BEGIN
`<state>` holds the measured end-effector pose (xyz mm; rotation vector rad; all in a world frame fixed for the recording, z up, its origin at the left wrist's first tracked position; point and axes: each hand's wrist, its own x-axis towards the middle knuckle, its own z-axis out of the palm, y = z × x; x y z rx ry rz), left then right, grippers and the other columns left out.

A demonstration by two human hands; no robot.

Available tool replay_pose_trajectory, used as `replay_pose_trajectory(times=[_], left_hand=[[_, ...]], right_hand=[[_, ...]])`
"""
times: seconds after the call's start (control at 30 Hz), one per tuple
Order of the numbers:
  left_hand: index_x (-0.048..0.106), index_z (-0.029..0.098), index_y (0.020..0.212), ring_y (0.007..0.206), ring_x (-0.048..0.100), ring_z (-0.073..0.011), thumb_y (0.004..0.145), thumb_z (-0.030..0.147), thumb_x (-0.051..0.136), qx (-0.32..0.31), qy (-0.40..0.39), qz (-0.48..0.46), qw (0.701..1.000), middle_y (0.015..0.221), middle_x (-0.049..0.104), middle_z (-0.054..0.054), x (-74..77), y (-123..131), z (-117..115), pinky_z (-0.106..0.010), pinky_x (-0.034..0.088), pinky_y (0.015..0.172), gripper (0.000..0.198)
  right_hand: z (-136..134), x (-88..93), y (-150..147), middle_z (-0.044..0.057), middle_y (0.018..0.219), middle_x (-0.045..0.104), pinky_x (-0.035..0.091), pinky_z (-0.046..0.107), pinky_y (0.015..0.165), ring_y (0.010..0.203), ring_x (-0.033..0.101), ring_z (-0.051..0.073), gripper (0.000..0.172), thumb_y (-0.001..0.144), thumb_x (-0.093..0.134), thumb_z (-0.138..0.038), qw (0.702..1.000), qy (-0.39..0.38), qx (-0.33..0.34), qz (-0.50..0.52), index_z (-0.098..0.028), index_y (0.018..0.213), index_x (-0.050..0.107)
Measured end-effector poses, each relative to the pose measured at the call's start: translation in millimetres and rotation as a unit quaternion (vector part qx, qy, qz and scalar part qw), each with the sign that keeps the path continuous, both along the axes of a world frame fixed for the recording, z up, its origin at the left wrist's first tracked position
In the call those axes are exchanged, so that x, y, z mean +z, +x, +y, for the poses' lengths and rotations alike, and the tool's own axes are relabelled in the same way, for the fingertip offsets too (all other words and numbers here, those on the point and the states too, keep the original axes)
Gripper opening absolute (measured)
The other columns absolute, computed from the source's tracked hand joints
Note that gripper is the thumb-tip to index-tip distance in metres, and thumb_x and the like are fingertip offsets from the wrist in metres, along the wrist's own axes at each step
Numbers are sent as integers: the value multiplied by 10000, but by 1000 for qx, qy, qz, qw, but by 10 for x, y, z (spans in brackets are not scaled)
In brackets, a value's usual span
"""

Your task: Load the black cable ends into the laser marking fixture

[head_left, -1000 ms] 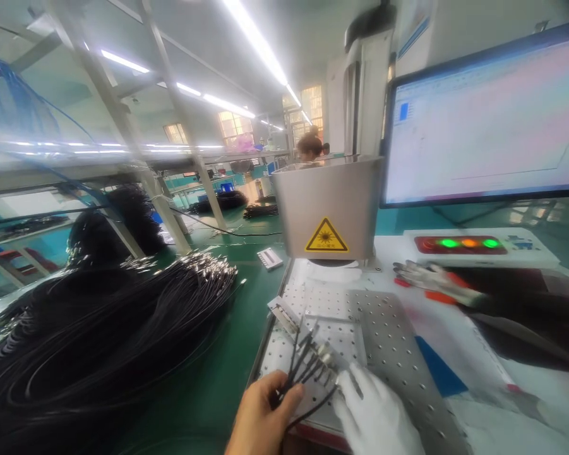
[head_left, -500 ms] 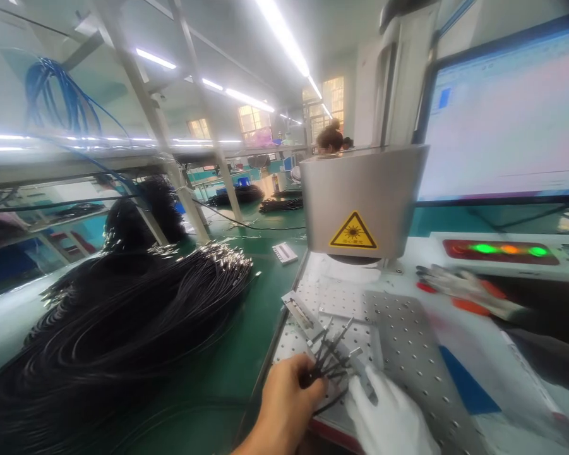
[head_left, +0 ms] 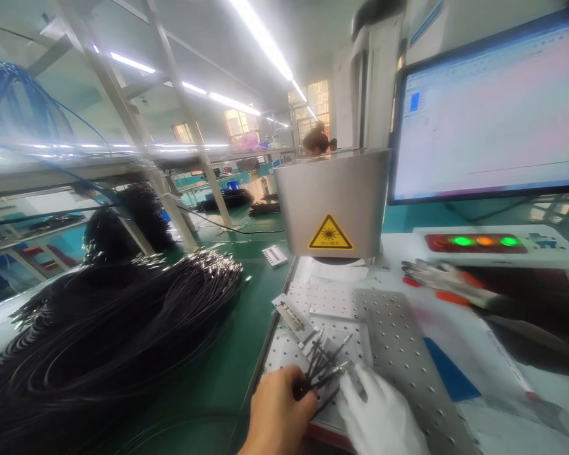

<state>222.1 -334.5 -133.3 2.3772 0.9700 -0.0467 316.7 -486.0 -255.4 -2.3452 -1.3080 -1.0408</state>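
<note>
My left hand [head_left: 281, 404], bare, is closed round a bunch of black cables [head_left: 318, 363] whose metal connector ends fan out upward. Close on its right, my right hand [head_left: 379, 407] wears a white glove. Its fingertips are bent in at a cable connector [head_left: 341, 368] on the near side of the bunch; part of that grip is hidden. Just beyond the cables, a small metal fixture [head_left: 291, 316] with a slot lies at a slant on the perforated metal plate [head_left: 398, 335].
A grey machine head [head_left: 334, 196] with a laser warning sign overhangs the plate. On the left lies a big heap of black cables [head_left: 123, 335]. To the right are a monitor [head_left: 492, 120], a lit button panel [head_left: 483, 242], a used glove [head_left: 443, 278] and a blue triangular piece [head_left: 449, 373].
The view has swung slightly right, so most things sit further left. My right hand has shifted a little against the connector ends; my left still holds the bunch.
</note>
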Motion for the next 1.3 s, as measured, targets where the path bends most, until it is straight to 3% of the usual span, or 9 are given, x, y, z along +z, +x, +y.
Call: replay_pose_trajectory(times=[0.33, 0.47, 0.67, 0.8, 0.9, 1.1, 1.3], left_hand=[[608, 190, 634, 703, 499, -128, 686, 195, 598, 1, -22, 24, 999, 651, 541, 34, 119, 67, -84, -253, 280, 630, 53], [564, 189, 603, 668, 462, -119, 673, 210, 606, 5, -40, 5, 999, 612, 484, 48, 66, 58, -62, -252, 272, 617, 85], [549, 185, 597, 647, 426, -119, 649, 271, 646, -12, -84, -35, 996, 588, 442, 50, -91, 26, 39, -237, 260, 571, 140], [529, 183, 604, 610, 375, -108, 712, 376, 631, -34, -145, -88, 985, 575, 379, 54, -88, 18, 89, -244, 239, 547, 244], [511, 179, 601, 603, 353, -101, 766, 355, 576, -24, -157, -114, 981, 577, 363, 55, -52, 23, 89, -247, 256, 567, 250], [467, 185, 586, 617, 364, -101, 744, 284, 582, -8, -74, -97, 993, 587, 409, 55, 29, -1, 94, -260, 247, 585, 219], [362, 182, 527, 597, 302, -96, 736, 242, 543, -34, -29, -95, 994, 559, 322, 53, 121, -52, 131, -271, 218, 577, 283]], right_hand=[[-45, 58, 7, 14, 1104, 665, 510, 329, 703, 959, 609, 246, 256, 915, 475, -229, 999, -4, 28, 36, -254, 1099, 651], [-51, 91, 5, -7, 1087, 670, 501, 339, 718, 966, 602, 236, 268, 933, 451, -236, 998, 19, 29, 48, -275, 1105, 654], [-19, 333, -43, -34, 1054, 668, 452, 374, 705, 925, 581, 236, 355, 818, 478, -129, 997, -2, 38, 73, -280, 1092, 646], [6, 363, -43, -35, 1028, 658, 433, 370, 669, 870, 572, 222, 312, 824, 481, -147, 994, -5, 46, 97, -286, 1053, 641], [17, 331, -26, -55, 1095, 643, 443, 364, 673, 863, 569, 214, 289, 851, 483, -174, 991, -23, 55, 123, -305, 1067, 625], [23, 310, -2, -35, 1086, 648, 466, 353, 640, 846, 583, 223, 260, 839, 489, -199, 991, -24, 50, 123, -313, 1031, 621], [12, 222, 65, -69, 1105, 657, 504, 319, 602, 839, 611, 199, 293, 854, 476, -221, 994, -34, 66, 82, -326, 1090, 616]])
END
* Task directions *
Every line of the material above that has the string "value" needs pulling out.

* Response *
Numbers are sent as integers: the value multiplied by 10000, but by 1000 for qx, qy, qz, qw, but by 10 for x, y, z (spans in brackets are not scaled)
In brackets, a value's usual span

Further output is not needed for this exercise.